**** SOURCE DATA

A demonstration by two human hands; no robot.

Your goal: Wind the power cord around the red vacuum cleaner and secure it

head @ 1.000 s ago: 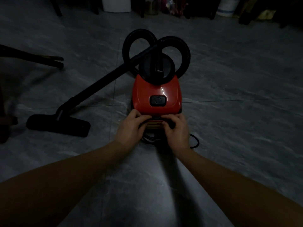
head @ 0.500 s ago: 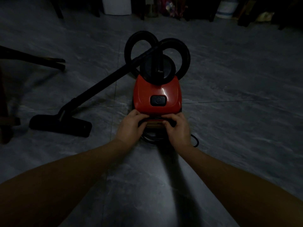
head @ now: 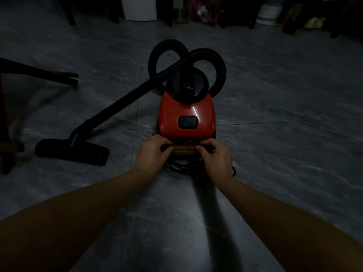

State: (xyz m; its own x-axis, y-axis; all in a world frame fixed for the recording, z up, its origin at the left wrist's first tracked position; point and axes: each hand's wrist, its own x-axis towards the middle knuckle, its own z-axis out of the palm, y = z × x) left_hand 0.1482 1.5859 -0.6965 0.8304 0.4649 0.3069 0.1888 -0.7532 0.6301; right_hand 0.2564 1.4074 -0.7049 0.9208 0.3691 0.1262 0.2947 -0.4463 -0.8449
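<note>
1. I am reaching both bare arms down to a glossy red plastic canister vacuum cleaner [head: 186,114] standing on the grey marbled tile floor [head: 284,138].
2. My left hand [head: 152,154] is curling its fingers around the thin black power cord [head: 182,167] at the vacuum's near left corner; my right hand [head: 217,157] is pinching it at the near right.
3. Loose cord loops are lying on the floor just beneath my hands.
4. The black ribbed hose [head: 215,55] is looping behind the body.
</note>
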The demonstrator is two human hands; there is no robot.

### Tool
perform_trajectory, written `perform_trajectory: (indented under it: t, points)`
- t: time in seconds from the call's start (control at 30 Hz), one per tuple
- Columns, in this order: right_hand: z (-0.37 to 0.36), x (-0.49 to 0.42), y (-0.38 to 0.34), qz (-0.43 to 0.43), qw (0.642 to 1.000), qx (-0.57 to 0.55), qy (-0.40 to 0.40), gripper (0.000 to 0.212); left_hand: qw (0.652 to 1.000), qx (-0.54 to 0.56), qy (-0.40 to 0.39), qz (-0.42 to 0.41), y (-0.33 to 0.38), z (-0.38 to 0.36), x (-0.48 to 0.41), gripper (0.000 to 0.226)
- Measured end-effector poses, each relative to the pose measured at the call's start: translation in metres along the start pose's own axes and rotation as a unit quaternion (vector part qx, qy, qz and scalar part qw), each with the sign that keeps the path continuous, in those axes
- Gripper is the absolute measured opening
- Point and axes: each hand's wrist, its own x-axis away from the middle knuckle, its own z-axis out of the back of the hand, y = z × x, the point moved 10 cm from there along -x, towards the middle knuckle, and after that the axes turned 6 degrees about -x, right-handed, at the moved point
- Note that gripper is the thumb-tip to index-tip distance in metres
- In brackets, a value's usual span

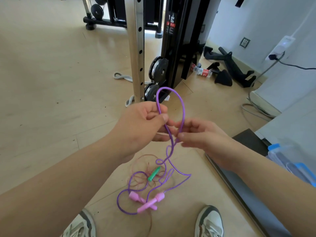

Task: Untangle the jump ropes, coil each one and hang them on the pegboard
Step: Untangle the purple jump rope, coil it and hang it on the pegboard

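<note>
A purple jump rope (183,106) rises in a loop between my hands. My left hand (142,122) pinches one strand of it and my right hand (196,134) pinches the other. Below them the purple cord hangs twisted down to the floor, where it curls around its two pink handles (147,201), which lie crossed. A thin reddish rope (142,178) lies in a tangle under the purple cord, with a green handle (154,173) on top of it. No pegboard is in view.
A steel upright (136,48) and a black weight machine (177,40) stand just ahead. A grey strap (122,77), a plastic bottle (202,71) and black attachments (234,69) lie on the wooden floor. My shoes (209,223) are at the bottom; a dark mat (242,185) lies right.
</note>
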Motion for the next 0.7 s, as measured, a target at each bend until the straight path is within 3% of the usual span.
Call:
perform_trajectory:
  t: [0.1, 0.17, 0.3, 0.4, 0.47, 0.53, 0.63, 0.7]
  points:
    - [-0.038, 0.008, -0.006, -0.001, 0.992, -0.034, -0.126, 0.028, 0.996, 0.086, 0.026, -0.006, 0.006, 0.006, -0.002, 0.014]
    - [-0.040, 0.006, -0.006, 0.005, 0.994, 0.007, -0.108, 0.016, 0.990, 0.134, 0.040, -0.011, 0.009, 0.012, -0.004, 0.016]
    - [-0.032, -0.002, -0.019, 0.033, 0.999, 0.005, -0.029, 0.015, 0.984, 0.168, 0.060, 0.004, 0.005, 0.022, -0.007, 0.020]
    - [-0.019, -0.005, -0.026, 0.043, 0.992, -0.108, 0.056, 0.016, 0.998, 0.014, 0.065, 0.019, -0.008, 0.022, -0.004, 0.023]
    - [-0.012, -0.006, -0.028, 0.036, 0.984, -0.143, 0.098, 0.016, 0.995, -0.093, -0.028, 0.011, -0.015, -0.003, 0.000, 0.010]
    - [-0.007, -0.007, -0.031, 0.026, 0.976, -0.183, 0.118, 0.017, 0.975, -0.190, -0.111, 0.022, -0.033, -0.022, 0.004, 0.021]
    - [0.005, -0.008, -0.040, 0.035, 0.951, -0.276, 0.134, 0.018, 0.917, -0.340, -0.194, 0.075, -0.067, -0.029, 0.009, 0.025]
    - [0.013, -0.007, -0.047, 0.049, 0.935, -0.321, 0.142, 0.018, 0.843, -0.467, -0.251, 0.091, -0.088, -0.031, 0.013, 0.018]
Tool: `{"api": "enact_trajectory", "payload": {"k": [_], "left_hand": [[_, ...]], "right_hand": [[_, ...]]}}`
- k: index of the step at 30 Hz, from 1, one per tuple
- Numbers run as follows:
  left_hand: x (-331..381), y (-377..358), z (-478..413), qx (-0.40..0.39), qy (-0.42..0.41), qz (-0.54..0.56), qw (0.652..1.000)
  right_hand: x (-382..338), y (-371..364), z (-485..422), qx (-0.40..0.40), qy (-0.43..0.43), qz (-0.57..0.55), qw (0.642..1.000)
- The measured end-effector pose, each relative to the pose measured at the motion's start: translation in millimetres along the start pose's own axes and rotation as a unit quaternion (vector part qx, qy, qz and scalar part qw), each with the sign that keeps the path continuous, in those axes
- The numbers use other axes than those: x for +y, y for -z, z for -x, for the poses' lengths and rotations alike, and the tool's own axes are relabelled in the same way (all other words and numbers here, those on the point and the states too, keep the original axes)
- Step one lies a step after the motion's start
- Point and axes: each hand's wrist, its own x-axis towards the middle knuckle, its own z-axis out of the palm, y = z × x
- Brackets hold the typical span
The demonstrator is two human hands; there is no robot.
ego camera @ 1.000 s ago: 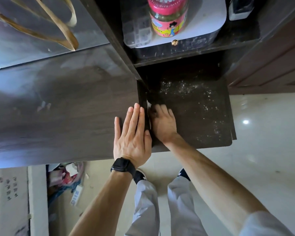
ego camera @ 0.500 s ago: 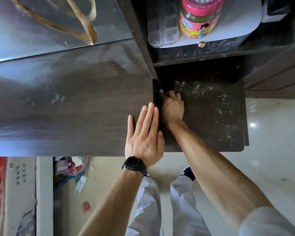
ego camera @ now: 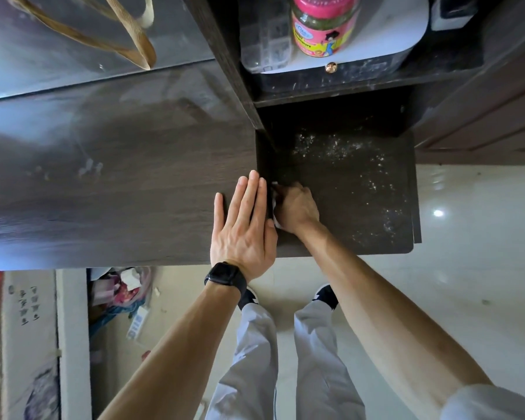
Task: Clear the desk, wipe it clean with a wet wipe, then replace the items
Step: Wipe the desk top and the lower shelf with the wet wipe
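My left hand (ego camera: 244, 225) lies flat with straight fingers on the dark wooden desk top (ego camera: 119, 183), near its front right corner. My right hand (ego camera: 296, 207) is on the lower dark shelf (ego camera: 361, 207) just beside it, fingers curled over a white wet wipe (ego camera: 275, 204) that shows only as a sliver at the hand's left side. White dust specks cover the middle and right of the lower shelf.
A pink-lidded jar (ego camera: 325, 25) and a clear plastic box (ego camera: 264, 34) stand on a white tray (ego camera: 400, 28) on the upper shelf. Tan bag handles (ego camera: 128, 40) lie at the back left. Clutter (ego camera: 125, 295) sits on the floor under the desk.
My right hand with the wipe has slid back toward me along the shelf's left edge. My left hand stays pressed flat on the desk.
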Motion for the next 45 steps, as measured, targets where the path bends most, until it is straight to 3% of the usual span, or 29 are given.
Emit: {"api": "enact_trajectory", "payload": {"k": [3,10,20,25,33,38,42,45], "left_hand": [[0.8,0.3,-0.1,-0.001,0.002,-0.004,1.000],[1.2,-2.0,0.5,0.010,0.002,-0.003,1.000],[-0.6,-2.2,-0.1,0.024,-0.007,0.005,1.000],[-1.6,-3.8,0.3,0.029,-0.005,0.009,1.000],[-0.4,-3.9,1.0,0.020,-0.002,0.010,1.000],[-0.7,-2.3,0.8,0.008,0.003,0.005,1.000],[0.4,-0.8,1.3,0.001,0.005,0.000,1.000],[1.6,-1.5,1.3,0.008,0.006,-0.006,1.000]], "right_hand": [[12.3,-10.8,26.4,0.022,0.035,0.006,0.999],[-24.5,19.9,-46.4,0.083,-0.087,-0.160,0.980],[-42.4,15.2,-46.3,0.184,-0.133,-0.300,0.927],[-36.8,26.8,-53.1,0.074,-0.103,-0.202,0.971],[-28.7,27.6,-58.3,0.064,-0.094,-0.074,0.991],[6.4,-16.4,-7.2,0.069,0.001,-0.002,0.998],[33.1,-39.4,71.8,0.108,0.192,0.071,0.973],[35.2,-40.0,49.5,0.125,0.170,0.111,0.971]]}}
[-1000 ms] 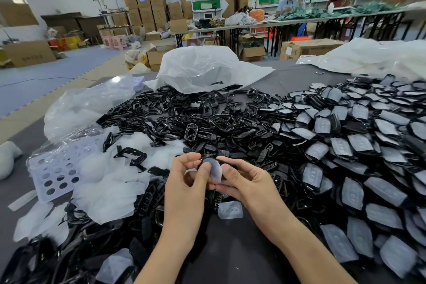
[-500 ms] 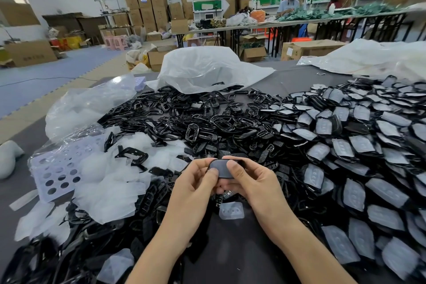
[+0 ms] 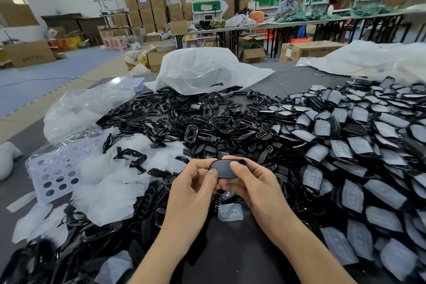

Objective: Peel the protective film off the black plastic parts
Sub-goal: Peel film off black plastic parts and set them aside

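We have two hands on one black plastic part: left hand and right hand both pinch its edges. Just below that part lies one loose film piece; to its right, a heap of film-covered parts, too many to count.

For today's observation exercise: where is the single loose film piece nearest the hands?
Head view, centre: the loose film piece lies on the dark table just below the held part, between the left hand and right hand.

Factory assembly floor: cardboard cartons are standing stacked along the far wall, a worker is working at a long bench, and black plastic parts are lying heaped across the table.
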### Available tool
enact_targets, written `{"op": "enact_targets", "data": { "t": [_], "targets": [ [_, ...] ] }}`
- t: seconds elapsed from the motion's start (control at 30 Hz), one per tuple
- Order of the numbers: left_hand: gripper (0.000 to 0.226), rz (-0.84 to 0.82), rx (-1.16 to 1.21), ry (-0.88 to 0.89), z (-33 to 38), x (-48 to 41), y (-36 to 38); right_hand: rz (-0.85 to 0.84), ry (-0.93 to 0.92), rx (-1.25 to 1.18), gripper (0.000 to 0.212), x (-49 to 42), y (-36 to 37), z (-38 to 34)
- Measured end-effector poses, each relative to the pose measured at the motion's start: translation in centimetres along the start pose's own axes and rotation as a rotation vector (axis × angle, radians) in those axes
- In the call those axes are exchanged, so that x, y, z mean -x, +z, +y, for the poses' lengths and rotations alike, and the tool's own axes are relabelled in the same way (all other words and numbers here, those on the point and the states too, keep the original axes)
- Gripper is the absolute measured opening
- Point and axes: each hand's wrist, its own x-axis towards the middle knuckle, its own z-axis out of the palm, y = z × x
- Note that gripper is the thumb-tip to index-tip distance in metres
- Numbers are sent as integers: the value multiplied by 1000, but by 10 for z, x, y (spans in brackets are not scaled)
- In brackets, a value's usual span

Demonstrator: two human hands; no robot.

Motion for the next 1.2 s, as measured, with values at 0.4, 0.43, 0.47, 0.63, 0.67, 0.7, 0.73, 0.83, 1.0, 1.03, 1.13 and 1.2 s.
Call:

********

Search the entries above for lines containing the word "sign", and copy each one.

- Measured end-effector poses, each relative to the pose measured at the call's start: translation in metres along the start pose's own axes and rotation as a unit quaternion (vector part qx, qy, qz and scalar part qw), each with the sign that keeps the path continuous, in those axes
- The measured end-effector pose, each relative to the pose measured at the motion's start: translation in millimetres along the start pose's own axes and rotation as a unit quaternion (vector part qx, qy, qz and scalar part qw), each with the sign that keeps the path continuous, in those axes

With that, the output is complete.